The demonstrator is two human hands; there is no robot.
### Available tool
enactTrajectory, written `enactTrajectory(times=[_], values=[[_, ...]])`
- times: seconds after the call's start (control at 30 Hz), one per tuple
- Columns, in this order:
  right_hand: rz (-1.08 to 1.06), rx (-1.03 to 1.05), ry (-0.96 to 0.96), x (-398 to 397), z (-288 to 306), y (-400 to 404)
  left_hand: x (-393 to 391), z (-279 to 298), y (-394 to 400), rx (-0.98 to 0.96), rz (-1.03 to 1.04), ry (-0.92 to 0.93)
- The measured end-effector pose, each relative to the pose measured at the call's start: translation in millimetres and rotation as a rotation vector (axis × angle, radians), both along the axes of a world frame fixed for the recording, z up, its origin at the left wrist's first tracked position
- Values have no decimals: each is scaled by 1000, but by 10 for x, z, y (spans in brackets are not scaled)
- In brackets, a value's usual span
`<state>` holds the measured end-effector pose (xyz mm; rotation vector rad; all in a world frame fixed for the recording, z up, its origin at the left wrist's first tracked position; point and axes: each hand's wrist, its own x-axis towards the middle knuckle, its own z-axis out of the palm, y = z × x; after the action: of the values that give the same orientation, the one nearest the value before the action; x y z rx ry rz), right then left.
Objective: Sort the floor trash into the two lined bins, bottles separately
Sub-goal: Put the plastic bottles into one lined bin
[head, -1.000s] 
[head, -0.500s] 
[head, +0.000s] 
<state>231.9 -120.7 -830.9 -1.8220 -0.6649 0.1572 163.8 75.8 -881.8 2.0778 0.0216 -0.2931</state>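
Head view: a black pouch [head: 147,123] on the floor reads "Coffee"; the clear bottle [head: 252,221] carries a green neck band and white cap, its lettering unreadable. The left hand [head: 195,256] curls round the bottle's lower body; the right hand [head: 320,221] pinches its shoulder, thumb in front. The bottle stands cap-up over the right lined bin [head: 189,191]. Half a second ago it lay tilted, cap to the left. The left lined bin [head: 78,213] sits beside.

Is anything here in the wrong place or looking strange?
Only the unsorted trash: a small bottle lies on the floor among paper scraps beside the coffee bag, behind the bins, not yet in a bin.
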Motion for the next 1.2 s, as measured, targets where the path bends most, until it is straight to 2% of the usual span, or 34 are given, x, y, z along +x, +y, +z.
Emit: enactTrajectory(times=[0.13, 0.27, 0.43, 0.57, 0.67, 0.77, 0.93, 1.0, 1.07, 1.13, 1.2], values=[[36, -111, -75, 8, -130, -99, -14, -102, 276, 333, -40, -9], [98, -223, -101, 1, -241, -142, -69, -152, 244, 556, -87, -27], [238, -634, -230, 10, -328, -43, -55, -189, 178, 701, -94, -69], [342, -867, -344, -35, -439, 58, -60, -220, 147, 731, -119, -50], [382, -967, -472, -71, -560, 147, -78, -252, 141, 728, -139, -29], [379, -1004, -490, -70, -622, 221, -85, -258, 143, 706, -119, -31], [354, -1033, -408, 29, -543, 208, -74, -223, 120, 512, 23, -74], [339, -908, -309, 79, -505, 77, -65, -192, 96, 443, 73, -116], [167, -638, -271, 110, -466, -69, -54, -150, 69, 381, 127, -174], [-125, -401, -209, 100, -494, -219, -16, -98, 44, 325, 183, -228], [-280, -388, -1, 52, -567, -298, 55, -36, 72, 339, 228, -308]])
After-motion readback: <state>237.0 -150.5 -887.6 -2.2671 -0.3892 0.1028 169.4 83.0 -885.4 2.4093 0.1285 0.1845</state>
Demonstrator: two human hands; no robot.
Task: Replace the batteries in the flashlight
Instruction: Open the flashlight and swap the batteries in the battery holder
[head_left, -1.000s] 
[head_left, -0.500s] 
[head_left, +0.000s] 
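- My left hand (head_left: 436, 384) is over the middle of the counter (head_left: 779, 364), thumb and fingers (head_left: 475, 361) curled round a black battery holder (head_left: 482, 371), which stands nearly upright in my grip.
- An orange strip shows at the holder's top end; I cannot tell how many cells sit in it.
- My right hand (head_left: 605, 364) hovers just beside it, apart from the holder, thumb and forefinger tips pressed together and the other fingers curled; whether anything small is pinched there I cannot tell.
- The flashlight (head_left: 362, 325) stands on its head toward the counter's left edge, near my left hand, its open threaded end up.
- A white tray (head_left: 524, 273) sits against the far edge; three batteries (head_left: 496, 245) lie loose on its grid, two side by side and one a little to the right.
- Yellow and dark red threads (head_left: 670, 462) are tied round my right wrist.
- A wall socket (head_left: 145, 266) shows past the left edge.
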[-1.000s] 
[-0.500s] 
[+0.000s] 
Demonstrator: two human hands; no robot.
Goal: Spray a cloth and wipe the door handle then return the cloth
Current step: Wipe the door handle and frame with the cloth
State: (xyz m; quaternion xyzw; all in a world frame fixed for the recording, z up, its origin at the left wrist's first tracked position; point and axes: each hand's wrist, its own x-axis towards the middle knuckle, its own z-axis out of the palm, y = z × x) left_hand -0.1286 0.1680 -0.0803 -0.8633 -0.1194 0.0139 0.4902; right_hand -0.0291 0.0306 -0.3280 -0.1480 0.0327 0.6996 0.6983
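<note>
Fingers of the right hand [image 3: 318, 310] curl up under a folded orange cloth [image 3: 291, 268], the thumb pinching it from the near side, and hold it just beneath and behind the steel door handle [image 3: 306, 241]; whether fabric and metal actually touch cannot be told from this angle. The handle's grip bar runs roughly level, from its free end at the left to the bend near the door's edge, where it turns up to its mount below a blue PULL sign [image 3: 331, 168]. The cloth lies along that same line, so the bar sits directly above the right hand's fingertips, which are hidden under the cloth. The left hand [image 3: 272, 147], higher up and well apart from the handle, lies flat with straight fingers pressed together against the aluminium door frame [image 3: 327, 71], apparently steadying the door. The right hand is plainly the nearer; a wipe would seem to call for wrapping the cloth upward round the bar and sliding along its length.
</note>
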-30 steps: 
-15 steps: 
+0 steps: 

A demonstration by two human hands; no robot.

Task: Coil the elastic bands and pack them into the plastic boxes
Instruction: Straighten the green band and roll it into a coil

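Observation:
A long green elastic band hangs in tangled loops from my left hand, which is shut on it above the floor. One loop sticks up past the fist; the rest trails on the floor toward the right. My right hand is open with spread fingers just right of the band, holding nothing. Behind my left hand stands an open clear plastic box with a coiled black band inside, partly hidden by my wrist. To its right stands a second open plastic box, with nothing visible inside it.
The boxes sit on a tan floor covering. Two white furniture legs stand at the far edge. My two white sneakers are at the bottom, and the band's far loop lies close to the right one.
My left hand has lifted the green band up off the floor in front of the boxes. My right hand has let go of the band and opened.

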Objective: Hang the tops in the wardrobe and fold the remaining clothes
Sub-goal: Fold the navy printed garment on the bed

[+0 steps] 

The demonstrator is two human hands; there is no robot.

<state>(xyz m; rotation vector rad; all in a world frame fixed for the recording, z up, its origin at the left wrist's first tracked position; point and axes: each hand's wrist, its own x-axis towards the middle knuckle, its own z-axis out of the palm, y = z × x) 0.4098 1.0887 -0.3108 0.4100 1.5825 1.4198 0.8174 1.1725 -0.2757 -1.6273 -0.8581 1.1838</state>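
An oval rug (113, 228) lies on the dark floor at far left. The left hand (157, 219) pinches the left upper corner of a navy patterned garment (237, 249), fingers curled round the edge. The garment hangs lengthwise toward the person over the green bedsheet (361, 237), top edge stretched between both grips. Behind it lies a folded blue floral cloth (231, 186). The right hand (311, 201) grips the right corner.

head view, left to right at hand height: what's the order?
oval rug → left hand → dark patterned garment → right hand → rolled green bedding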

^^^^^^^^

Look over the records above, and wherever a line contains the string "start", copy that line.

- times: seconds after the call's start (control at 30 Hz), one per tuple
- The measured end-effector pose, each relative to the pose measured at the call's start: translation in millimetres and rotation as a rotation vector (axis × angle, radians), both along the axes of a world frame fixed for the recording, z up, its origin at the left wrist's first tracked position

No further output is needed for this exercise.